I doubt that you will have to. With today's electronics, I think many of them have a built in timing reference, like a 32 khz crystal. It's the old motor driven clocks that use synchronous motors that will have an accuracy problem.
Properly generated line power keeps better long-term accuracy than a 32.768 crystal oscillator, which is the timebase of any 'quartz' wristwatch. Most of these are good for about a second a day systematic error, which the makers appear to run about that fast; this makes it easier to resynchronize the watch to a trusted time source, simply by pulling out the stem for a few seconds once in a while.
Complications arise with a line-frequcny clock when you have blackouts, of course; they're an inconvenience on the same order as your watch battery running out.
Nowadays, many clocks and some watches have Very Low Frequency receivers for NIST station WWVB, or equivalents in Europe and Asia. These timepieces are the ones touted as 'atomic.'
A few, but not many, clocks and appliances have an internal 32.768 KHz oscillator to back up their line frequency time base. A good combination, but not that common. The 'atomic' timebase is, I think, the more common type by now.

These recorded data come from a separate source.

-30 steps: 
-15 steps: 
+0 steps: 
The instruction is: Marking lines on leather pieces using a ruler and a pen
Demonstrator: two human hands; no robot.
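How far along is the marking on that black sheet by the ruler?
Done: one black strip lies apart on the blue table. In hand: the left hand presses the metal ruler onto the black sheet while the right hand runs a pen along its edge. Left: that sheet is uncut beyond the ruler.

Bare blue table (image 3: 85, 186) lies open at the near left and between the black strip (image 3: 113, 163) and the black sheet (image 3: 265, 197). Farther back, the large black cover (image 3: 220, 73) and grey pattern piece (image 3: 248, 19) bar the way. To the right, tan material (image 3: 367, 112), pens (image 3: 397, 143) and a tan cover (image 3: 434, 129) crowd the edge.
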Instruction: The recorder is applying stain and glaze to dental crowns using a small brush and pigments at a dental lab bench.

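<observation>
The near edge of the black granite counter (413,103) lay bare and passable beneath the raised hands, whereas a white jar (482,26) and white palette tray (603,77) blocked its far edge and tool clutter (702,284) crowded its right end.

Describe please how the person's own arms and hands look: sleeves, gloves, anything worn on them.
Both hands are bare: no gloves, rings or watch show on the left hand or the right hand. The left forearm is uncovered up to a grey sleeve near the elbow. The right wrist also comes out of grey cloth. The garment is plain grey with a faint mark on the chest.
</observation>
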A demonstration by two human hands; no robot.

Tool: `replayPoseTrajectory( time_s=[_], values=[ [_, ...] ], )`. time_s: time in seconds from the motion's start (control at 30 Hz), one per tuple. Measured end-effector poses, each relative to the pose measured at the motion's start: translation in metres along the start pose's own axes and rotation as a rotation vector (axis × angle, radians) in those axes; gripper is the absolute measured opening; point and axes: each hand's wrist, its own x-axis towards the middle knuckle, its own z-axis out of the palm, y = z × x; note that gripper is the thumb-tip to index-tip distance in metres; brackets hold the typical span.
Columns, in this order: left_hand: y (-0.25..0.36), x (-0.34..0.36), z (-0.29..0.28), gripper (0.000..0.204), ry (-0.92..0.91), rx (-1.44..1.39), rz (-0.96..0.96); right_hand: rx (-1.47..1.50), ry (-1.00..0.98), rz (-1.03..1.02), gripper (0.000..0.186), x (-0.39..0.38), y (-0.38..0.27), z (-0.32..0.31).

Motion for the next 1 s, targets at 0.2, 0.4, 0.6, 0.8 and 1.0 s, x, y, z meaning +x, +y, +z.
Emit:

By the way---My most recent watch, a Seiko chronograph, comes amazingly close to zero. I believe it stays within about two seconds per month. Even after falling on it, smashing the crystal, and having it fixed.
Apropos of very little, here's a bit of trivia.
One of the inventors and early marketers of the electric clock was a man by the name of Laurens Hammond. He went on to become better known as the inventor of the electronic organ.